● **Input material**

_ _ _ _ _

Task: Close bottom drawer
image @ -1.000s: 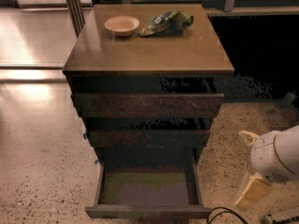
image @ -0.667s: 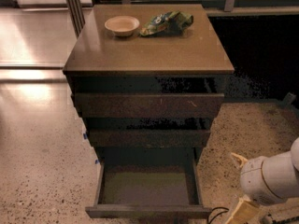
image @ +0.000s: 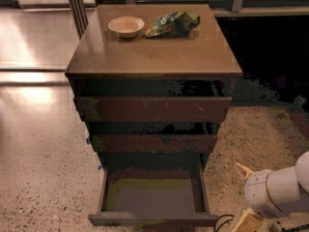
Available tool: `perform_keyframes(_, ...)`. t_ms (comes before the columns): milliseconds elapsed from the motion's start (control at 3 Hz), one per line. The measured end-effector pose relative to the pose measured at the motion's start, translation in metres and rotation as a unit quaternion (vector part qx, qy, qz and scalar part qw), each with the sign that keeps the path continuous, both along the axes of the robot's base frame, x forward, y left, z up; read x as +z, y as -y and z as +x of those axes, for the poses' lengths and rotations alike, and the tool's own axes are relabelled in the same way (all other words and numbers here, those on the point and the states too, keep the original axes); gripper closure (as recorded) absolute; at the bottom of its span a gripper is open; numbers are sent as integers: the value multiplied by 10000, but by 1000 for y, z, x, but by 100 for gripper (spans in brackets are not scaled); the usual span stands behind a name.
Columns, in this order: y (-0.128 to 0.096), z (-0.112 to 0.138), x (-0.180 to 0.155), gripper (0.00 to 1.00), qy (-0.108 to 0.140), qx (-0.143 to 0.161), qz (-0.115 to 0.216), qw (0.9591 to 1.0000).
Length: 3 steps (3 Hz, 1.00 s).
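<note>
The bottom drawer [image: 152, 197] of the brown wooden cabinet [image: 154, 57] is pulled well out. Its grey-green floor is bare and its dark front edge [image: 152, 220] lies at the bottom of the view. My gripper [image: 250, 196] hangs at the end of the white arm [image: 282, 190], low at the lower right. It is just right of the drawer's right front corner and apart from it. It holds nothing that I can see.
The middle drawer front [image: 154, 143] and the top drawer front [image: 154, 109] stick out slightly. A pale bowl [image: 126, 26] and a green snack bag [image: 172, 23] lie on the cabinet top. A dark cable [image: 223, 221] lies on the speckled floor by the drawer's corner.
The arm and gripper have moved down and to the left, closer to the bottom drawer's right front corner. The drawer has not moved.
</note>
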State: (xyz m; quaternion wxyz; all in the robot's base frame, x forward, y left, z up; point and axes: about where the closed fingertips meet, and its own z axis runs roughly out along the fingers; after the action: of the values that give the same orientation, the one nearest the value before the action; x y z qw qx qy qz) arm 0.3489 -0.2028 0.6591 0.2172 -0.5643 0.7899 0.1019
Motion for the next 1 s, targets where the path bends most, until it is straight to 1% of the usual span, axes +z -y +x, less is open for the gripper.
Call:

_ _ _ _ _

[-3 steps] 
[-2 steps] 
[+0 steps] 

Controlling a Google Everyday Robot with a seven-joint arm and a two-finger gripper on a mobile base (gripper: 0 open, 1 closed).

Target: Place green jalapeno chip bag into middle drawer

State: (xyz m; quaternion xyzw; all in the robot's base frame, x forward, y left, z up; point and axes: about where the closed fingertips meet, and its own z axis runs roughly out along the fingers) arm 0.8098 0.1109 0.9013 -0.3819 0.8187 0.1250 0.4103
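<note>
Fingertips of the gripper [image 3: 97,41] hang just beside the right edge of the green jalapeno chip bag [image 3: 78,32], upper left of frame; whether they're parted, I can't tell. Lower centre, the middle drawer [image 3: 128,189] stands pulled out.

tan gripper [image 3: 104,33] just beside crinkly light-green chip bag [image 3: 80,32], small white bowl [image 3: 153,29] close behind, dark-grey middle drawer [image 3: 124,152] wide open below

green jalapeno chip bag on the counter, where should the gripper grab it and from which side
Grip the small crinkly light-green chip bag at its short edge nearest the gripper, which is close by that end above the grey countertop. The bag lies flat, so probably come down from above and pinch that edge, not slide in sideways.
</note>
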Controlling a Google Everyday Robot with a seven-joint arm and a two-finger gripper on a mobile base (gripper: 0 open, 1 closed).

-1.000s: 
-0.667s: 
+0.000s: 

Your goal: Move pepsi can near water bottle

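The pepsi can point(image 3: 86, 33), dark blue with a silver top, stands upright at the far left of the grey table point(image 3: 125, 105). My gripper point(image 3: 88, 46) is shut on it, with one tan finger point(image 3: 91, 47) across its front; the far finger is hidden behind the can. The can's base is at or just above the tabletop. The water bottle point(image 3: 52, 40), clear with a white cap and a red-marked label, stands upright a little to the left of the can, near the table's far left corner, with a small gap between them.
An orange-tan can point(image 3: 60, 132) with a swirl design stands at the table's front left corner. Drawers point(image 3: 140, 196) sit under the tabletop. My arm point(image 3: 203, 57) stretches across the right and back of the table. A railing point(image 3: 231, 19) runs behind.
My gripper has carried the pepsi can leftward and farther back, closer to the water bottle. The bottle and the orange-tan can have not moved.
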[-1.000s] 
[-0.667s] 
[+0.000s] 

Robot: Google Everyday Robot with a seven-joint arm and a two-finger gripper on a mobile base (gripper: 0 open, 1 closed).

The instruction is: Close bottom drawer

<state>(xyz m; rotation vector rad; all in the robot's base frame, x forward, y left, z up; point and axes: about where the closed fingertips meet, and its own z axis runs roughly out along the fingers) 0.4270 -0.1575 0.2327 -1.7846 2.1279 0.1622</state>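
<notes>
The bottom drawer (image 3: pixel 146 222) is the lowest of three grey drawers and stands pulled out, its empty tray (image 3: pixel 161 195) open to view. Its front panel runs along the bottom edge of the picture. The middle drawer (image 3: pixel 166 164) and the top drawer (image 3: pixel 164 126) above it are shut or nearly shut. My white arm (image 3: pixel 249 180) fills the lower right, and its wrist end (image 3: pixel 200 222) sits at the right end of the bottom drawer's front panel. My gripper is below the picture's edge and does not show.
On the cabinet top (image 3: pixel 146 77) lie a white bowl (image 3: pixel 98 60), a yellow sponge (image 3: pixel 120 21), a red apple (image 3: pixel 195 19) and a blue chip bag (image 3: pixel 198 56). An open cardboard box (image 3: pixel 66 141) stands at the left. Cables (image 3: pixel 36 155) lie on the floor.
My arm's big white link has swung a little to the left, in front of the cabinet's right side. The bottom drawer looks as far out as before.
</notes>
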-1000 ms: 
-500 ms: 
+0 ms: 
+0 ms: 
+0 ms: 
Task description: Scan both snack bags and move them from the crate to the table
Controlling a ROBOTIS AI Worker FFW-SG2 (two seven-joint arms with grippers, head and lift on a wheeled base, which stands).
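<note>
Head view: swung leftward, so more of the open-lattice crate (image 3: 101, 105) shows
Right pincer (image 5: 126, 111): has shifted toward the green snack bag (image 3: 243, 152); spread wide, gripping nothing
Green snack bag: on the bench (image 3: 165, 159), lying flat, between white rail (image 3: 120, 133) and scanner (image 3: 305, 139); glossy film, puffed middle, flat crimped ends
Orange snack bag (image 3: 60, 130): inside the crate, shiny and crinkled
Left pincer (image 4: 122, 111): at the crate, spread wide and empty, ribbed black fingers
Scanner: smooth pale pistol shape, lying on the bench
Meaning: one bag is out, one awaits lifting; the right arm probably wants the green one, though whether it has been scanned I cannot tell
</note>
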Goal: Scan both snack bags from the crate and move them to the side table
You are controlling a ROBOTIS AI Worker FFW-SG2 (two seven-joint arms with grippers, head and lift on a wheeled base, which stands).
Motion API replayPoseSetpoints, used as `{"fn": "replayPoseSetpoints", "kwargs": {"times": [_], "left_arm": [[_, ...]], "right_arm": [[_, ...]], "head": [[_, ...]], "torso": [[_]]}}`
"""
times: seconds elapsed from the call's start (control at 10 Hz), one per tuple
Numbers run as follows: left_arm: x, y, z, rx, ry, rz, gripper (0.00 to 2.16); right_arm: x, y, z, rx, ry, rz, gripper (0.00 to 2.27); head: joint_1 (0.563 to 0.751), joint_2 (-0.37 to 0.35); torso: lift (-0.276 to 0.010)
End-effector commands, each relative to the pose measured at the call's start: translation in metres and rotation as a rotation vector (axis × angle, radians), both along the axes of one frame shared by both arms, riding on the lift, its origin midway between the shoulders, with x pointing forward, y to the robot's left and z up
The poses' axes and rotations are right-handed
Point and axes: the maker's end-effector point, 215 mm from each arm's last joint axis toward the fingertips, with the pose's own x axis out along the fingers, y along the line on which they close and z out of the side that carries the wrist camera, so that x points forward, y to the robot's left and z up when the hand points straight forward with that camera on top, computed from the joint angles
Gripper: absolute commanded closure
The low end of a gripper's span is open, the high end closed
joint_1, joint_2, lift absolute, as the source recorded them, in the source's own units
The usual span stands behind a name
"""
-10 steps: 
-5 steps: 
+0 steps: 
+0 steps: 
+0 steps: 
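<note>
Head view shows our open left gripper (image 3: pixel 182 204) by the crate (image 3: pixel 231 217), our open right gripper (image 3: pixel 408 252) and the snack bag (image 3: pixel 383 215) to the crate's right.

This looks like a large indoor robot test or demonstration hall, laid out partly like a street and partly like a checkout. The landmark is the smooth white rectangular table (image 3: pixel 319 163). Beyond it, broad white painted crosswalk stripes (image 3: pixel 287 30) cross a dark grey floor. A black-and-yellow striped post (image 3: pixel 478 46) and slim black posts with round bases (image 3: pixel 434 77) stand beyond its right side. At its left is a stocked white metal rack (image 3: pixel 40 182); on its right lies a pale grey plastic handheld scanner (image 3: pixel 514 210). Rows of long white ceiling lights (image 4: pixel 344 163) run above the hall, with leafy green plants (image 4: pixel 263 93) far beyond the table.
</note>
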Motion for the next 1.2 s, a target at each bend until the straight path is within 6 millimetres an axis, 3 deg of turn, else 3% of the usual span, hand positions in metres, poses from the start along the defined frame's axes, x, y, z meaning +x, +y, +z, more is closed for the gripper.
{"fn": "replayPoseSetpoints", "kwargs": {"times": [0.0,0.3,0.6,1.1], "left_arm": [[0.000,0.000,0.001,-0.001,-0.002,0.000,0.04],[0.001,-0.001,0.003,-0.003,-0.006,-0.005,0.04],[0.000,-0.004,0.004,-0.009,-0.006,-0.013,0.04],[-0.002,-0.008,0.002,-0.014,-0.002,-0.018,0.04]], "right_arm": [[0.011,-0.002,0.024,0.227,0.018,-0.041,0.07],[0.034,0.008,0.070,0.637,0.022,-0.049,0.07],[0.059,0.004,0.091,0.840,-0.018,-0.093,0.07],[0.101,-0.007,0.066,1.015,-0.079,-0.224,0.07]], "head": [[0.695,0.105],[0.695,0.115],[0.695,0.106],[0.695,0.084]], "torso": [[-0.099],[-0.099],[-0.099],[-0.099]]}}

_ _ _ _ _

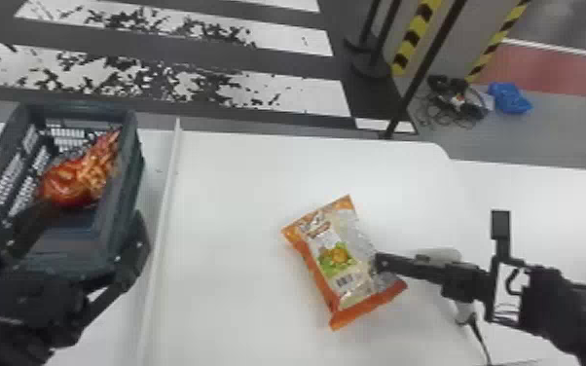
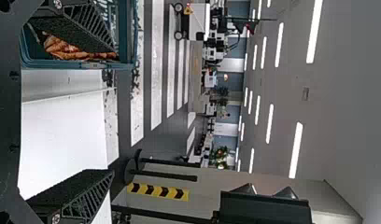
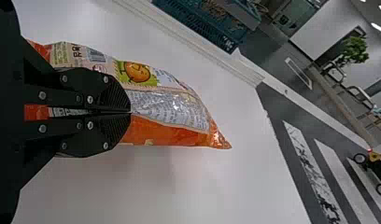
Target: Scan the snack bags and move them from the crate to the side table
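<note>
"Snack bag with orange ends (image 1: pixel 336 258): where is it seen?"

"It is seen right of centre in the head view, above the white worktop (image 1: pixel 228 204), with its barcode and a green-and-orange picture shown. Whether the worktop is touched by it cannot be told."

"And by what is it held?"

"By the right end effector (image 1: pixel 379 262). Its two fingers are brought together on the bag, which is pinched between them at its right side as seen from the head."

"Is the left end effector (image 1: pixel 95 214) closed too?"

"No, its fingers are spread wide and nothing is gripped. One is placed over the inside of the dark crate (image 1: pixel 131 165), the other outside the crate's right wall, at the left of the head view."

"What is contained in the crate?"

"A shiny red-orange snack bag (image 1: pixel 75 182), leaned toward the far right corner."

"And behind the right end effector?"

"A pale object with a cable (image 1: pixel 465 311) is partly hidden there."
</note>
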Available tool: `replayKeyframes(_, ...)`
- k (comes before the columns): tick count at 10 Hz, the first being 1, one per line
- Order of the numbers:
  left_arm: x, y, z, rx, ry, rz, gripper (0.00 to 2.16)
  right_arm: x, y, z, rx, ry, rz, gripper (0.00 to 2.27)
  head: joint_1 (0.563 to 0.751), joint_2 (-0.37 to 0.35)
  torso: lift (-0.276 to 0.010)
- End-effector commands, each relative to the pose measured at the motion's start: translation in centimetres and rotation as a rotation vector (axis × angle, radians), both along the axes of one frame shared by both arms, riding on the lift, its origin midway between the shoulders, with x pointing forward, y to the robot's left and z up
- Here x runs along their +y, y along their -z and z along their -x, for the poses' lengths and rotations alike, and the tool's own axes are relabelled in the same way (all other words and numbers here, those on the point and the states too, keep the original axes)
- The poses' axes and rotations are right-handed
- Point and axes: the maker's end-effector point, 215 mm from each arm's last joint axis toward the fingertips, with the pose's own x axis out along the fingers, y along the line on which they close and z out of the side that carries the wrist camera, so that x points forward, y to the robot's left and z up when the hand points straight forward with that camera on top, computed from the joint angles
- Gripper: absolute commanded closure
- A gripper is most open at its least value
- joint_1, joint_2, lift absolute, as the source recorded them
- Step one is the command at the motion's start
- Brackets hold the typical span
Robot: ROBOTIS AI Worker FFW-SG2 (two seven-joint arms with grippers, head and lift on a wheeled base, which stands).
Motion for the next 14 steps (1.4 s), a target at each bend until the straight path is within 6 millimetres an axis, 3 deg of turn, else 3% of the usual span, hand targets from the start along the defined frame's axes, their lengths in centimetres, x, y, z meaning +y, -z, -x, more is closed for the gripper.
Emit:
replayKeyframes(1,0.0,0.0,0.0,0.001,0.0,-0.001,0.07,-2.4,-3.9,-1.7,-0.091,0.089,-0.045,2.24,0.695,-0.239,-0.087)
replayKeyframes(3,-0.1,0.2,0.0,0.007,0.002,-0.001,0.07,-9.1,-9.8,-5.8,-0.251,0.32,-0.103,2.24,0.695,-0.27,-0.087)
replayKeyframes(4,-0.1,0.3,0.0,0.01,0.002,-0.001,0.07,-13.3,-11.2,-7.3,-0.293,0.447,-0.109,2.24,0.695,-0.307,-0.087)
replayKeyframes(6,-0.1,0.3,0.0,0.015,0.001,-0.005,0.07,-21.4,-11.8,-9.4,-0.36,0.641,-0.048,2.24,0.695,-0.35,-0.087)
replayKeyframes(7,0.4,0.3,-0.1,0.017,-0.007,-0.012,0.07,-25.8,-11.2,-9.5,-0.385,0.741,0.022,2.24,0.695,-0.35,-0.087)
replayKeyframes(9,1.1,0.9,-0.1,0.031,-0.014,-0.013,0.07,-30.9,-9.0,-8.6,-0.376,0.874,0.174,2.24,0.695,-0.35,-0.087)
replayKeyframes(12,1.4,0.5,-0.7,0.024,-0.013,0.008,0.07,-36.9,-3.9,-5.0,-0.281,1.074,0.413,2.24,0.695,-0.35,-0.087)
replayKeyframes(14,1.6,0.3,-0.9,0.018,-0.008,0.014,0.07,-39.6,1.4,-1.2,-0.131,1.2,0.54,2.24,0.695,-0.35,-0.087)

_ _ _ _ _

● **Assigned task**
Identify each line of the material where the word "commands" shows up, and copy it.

● **Response to the exercise**
End-effector commands, each relative to the pose measured at the call's start: translation in metres and rotation as a rotation vector (axis × angle, radians), both along the axes of one frame shared by both arms, riding on the lift, its origin midway between the shoulders, with x pointing forward, y to the robot's left and z up
- End-effector commands, each relative to the pose measured at the motion's start: translation in centimetres and rotation as a rotation vector (axis × angle, radians), both along the axes of one frame shared by both arms, riding on the lift, its origin midway between the shoulders, with x pointing forward, y to the robot's left and z up

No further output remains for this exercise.